## Work task
In the entries that follow, find the line containing "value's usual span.", then output exactly every line from the first through that one.
═════ Study material
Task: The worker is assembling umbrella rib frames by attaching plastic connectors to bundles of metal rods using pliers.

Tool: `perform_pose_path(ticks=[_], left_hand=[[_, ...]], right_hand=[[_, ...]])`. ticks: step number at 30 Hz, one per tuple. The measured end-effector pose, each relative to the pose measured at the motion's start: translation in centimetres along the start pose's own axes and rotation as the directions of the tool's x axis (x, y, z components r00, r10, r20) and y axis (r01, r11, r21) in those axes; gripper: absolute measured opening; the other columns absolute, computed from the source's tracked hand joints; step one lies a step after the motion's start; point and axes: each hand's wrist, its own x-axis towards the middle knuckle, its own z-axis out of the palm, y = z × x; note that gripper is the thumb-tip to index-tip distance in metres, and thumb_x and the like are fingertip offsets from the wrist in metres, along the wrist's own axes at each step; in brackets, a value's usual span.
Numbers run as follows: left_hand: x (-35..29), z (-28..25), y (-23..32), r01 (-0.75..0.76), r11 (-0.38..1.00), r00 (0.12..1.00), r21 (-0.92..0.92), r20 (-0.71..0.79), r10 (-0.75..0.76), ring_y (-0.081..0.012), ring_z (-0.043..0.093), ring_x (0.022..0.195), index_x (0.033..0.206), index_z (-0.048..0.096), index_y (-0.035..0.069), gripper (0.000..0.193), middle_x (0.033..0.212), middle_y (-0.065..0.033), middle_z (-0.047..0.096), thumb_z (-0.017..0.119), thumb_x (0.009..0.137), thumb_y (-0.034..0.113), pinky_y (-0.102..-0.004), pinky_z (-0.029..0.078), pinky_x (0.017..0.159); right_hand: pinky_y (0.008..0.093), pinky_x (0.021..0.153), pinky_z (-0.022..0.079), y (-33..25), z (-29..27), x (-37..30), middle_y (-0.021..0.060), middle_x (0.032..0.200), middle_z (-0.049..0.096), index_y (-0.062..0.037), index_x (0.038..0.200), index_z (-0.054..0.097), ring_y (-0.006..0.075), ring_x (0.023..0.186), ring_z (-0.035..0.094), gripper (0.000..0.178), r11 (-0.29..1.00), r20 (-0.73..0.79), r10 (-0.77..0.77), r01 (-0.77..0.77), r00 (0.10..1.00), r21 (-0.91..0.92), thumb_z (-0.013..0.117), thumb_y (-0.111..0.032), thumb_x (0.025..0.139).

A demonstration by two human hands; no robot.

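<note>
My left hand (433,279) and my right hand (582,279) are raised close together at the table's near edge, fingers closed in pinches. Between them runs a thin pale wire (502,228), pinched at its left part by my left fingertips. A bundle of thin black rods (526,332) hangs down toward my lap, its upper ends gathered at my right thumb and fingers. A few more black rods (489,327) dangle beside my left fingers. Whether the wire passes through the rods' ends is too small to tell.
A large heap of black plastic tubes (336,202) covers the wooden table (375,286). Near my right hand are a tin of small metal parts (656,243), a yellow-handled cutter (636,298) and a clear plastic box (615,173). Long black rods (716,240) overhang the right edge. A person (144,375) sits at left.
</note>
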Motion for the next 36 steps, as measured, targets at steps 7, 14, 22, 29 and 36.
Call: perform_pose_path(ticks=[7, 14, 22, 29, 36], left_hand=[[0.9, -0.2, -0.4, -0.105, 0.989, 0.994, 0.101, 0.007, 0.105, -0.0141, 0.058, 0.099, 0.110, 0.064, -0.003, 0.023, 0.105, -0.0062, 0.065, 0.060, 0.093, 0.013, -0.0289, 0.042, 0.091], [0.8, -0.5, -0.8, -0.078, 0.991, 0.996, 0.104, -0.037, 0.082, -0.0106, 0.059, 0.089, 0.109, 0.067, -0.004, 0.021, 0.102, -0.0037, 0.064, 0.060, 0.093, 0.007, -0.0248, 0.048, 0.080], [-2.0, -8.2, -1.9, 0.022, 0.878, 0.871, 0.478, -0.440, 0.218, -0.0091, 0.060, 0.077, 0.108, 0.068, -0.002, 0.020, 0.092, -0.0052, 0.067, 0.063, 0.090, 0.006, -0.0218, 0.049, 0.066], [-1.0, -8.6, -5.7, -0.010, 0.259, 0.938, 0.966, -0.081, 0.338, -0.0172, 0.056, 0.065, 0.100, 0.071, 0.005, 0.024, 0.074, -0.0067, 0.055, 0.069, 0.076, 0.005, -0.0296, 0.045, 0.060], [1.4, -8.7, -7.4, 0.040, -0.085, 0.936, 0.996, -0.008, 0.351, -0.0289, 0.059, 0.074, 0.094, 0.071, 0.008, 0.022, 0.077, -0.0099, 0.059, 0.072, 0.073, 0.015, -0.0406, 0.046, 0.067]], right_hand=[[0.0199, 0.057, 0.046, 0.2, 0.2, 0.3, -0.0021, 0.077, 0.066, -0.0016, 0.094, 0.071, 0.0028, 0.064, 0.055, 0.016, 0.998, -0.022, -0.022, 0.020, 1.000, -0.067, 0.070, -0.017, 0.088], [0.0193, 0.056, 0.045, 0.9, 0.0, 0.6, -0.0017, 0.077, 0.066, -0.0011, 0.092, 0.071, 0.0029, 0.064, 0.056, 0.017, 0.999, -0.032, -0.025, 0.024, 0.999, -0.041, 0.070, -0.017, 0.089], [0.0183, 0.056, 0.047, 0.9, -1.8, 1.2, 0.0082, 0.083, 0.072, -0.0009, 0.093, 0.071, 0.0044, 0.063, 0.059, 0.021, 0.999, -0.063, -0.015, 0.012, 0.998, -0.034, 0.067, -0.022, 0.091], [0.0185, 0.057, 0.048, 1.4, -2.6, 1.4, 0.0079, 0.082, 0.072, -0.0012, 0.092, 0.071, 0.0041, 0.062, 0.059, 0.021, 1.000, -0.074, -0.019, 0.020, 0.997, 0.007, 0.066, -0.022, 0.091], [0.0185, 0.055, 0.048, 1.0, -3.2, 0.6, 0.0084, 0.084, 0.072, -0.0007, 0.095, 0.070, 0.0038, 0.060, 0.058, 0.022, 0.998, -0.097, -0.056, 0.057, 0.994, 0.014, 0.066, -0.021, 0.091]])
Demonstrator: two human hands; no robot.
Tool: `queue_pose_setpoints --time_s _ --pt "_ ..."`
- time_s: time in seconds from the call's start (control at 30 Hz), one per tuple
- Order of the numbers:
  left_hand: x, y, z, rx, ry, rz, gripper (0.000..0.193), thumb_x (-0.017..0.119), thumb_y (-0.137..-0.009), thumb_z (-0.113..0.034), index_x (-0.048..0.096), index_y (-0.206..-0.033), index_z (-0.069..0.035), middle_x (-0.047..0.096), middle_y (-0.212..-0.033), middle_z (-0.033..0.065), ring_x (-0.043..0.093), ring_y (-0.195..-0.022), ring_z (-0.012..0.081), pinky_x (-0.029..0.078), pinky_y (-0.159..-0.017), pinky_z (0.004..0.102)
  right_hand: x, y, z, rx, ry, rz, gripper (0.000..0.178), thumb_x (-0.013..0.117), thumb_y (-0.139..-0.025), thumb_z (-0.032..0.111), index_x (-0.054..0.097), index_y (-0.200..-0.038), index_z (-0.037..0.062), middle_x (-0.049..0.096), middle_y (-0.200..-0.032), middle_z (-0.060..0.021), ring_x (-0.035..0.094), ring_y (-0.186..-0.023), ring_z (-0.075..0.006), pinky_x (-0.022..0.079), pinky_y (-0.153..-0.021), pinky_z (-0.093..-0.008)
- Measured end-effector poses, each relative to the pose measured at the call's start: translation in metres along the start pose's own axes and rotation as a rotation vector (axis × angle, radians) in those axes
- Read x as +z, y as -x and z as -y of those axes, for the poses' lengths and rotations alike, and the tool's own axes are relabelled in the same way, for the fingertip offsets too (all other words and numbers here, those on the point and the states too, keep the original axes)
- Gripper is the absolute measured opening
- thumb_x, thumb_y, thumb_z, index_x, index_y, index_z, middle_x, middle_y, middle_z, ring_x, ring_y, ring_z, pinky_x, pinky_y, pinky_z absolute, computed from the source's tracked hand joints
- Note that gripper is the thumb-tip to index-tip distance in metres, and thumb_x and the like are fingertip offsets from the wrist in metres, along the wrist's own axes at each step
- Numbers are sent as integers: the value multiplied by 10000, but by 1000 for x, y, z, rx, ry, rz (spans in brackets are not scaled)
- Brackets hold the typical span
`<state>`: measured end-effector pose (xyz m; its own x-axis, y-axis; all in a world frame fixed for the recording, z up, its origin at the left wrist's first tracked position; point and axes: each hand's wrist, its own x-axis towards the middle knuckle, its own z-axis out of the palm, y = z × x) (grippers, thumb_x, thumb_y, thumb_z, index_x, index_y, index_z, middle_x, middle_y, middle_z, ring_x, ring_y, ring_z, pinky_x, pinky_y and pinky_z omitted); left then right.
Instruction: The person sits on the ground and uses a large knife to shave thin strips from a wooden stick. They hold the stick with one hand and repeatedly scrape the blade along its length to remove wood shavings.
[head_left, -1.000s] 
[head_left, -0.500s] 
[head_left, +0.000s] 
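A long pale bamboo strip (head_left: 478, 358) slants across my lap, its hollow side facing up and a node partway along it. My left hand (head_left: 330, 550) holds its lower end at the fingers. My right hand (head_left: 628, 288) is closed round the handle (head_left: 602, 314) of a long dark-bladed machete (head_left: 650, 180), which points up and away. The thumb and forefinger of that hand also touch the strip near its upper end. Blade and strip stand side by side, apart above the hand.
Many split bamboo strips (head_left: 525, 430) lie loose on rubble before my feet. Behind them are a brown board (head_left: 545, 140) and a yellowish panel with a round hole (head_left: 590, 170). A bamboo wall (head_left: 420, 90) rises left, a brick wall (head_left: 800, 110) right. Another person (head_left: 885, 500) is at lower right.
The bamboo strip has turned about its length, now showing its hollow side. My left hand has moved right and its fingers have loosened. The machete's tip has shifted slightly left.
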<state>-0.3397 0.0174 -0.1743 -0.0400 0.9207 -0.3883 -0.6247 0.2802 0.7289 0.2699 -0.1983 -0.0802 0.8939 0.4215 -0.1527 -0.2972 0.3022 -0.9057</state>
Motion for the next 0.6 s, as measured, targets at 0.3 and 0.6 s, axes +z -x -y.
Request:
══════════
## Task response
Task: The worker is assembling umbrella rib frames by attaching plastic connectors to bundles of metal rods using pliers.

Tool: `perform_pose_path(ticks=[_], left_hand=[[_, ...]], right_hand=[[_, ...]])`. ticks: step number at 30 Hz, one per tuple. The measured end-effector pose, each relative to the pose measured at the motion's start: translation in centimetres along the start pose's own axes and rotation as the directions of the tool's x axis (x, y, z components r00, r10, r20) and y axis (r01, r11, r21) in those axes; gripper: absolute measured opening; the other columns absolute, computed from the source's tracked hand joints; step one lies a step after the motion's start; point and axes: each hand's wrist, its own x-axis towards the middle knuckle, its own z-axis out of the palm, y = z × x; note that gripper is the thumb-tip to index-tip distance in metres, and thumb_x and the like are fingertip offsets from the wrist in metres, along the wrist's own axes at each step; in brackets, a value's usual span.

Nothing further is needed to complete the exercise.